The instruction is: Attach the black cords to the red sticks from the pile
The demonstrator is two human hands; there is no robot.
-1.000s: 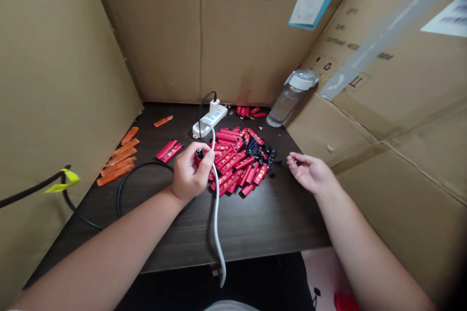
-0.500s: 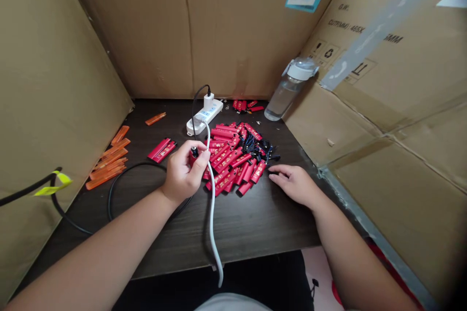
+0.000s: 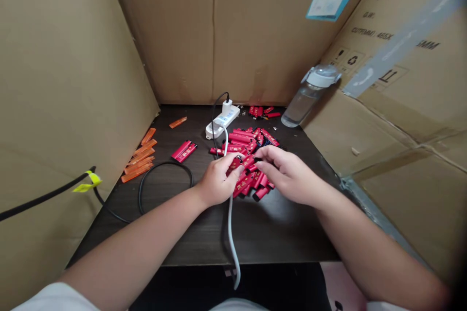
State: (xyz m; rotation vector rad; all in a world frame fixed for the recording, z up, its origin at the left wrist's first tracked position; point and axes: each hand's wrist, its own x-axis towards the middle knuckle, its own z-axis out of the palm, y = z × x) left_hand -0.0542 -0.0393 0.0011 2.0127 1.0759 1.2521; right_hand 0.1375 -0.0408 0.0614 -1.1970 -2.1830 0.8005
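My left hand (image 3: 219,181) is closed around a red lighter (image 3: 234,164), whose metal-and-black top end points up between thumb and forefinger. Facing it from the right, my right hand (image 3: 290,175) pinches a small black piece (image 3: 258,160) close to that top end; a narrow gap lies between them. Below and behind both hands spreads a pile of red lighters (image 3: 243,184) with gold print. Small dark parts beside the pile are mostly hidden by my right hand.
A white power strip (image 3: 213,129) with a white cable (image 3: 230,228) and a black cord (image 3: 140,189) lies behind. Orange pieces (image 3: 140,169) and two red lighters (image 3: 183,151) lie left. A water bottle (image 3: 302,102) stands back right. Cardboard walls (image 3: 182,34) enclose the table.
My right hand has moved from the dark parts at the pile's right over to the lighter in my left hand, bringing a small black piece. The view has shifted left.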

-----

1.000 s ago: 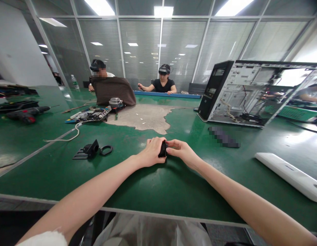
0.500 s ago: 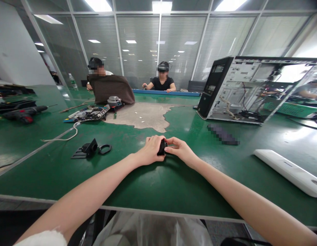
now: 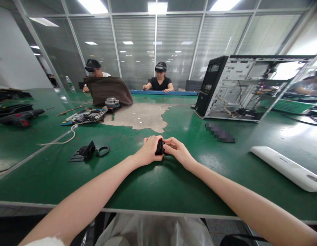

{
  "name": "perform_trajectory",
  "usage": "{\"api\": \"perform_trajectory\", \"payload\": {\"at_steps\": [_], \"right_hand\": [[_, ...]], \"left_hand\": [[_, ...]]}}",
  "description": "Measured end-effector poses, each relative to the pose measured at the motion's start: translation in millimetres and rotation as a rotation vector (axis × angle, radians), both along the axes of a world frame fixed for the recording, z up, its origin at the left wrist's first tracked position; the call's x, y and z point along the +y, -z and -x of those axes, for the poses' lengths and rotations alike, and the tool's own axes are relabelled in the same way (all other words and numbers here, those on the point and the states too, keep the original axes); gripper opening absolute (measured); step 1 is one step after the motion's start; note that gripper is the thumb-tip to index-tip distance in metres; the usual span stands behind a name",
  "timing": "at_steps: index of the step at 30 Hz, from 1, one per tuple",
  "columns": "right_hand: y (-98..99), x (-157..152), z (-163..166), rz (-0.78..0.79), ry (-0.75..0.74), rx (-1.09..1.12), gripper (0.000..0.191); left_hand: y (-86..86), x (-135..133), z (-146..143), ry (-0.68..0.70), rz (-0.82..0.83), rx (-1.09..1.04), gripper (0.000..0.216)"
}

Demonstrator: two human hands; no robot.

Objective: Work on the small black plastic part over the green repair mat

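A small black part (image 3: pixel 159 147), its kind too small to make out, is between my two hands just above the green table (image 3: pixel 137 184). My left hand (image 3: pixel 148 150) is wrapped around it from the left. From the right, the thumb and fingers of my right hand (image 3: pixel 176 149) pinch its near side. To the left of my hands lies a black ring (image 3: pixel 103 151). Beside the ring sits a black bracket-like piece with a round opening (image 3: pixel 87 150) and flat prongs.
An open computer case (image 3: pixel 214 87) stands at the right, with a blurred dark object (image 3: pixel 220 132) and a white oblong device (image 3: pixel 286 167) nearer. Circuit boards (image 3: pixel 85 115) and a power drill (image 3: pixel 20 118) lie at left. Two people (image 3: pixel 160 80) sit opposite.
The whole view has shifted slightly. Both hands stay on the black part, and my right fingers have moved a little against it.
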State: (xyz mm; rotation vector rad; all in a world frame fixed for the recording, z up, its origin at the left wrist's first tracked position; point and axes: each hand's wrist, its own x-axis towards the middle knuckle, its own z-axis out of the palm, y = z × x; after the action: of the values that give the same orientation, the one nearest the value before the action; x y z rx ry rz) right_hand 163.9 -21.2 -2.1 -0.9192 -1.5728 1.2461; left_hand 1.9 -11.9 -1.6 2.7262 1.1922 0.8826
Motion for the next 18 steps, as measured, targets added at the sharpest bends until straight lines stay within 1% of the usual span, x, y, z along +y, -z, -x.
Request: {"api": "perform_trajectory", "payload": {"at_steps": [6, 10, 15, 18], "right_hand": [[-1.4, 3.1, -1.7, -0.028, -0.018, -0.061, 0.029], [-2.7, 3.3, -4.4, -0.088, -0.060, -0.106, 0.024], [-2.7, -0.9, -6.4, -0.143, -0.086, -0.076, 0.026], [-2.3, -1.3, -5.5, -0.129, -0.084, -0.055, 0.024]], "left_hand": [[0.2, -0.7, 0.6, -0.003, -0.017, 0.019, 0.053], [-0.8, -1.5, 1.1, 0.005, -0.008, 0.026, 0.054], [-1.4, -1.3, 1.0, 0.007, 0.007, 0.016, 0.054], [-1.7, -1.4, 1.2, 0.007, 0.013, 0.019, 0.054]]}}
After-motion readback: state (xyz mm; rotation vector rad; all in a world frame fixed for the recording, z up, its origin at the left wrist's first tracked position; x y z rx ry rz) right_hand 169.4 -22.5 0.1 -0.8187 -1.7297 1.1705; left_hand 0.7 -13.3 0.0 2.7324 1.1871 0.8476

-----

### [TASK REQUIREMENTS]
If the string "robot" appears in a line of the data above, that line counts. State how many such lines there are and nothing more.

### [RESULT]
2